## [Exercise description]
Repeat exactly the lines of the material below that run from the "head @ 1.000" line to the "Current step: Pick" line, including both, and do not carry over any pictures.

(Exercise material)

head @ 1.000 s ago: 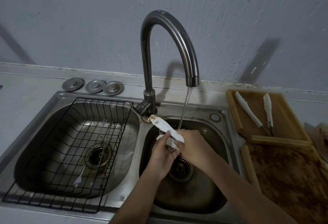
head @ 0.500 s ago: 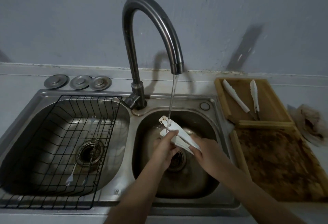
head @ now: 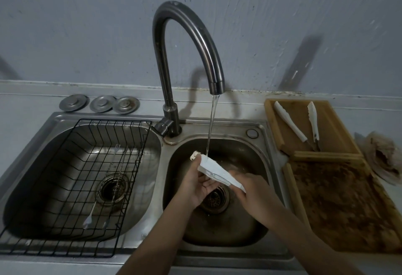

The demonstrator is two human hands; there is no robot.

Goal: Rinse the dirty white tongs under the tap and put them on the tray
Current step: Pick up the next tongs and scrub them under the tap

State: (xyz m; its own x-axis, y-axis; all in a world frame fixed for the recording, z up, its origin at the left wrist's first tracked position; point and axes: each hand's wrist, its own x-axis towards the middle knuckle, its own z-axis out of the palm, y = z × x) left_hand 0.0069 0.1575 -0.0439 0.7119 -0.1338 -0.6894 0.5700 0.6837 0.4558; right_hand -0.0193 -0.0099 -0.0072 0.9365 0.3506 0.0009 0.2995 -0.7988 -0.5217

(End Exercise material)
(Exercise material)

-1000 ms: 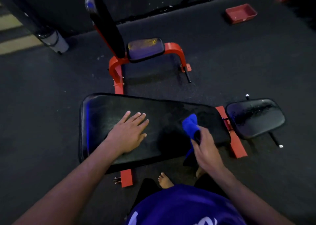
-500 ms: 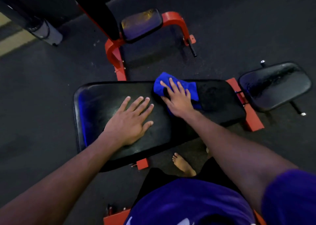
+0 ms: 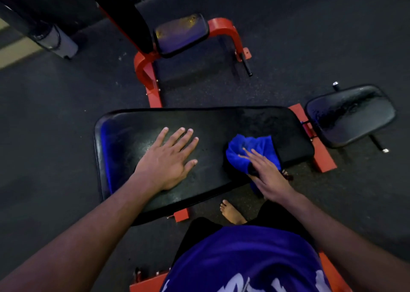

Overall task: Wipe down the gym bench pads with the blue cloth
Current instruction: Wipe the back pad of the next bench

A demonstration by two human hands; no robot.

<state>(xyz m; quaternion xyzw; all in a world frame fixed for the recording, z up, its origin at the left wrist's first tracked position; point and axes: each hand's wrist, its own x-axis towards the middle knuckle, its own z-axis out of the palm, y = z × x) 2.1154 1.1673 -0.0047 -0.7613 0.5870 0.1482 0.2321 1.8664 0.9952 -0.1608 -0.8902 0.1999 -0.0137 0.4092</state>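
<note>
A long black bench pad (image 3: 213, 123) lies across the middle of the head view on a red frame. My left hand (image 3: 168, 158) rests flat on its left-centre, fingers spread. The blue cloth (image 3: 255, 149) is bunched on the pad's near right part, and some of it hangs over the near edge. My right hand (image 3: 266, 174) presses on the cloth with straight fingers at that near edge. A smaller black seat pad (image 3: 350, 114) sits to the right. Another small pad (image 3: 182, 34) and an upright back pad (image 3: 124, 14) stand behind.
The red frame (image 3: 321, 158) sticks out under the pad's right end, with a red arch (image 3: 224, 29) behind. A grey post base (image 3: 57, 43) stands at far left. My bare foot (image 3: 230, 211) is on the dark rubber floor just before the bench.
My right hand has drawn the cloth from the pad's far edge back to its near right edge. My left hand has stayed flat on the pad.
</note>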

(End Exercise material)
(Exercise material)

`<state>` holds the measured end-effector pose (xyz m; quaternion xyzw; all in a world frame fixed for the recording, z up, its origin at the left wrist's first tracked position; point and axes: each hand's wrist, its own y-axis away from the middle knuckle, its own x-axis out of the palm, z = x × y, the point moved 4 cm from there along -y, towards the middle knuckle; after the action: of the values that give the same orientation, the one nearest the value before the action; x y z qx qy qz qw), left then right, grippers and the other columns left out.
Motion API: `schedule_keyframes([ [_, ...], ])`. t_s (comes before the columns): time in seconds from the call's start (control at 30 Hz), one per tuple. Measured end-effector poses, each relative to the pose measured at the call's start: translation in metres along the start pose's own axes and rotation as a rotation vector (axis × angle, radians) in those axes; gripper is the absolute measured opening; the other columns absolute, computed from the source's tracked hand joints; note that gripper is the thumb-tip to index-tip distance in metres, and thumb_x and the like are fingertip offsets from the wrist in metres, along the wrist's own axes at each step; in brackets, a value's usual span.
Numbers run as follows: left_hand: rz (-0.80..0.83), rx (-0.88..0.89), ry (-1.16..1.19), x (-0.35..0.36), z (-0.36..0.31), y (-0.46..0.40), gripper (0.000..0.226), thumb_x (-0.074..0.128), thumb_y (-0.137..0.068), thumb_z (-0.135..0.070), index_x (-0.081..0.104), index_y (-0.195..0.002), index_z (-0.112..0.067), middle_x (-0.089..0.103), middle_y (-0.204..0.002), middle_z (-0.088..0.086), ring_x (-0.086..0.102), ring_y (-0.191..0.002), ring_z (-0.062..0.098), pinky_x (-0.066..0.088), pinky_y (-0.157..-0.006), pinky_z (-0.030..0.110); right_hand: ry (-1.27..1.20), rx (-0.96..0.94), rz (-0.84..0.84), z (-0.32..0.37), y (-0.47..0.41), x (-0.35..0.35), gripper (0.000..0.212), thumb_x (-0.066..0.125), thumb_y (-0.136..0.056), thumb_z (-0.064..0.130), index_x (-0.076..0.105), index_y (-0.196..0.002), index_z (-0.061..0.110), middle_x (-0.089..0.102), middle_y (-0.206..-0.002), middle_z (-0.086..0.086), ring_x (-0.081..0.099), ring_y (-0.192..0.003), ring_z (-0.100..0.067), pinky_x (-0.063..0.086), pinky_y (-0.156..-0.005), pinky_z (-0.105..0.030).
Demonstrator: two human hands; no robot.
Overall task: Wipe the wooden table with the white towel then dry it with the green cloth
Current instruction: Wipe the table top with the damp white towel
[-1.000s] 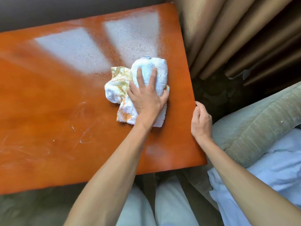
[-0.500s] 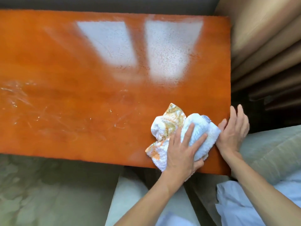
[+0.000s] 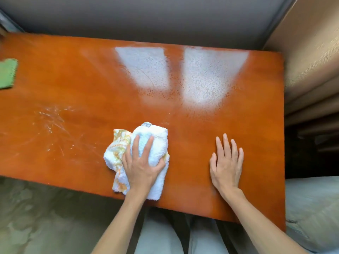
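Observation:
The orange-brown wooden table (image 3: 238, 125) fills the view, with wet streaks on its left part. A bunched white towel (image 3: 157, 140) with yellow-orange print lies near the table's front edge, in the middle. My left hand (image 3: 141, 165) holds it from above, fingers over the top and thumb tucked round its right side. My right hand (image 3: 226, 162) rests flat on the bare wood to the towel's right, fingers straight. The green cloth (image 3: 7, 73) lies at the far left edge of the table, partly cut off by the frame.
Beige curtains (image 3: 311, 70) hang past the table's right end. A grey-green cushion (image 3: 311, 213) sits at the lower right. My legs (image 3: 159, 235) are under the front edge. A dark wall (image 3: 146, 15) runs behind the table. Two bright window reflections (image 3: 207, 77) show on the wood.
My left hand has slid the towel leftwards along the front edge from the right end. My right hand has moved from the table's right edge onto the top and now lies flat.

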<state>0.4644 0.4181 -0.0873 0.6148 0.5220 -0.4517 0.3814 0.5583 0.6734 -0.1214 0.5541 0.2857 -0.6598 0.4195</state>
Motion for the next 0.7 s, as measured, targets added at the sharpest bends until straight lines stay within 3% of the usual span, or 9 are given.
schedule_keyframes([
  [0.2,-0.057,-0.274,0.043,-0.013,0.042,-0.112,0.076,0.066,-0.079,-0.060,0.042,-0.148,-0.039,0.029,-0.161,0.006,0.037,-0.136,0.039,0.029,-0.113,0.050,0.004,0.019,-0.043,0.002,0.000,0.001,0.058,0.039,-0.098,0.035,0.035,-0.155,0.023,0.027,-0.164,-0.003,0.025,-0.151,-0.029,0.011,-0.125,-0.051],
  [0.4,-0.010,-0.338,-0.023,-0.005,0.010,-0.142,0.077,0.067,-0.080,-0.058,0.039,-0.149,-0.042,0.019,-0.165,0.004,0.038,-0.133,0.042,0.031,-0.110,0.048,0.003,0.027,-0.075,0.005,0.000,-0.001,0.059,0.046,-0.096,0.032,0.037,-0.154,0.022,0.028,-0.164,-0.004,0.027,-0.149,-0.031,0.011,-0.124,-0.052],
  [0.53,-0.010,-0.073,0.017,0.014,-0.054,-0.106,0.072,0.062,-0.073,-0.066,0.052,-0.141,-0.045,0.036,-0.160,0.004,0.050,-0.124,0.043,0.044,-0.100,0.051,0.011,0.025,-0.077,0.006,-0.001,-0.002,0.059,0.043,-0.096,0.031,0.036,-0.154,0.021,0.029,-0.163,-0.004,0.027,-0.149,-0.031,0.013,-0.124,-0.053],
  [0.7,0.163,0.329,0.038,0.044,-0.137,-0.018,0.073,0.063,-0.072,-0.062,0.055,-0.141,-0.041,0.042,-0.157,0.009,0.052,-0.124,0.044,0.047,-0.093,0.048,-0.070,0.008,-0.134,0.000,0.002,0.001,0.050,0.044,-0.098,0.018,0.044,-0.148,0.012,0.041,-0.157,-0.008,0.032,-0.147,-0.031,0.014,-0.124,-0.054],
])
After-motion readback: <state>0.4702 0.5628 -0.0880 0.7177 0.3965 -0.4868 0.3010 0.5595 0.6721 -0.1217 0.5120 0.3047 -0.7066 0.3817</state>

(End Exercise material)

## [Answer to this task]
head @ 1.000 s ago: 
head @ 0.500 s ago: 
head @ now: 

The demonstrator is two human hands; there is no robot.

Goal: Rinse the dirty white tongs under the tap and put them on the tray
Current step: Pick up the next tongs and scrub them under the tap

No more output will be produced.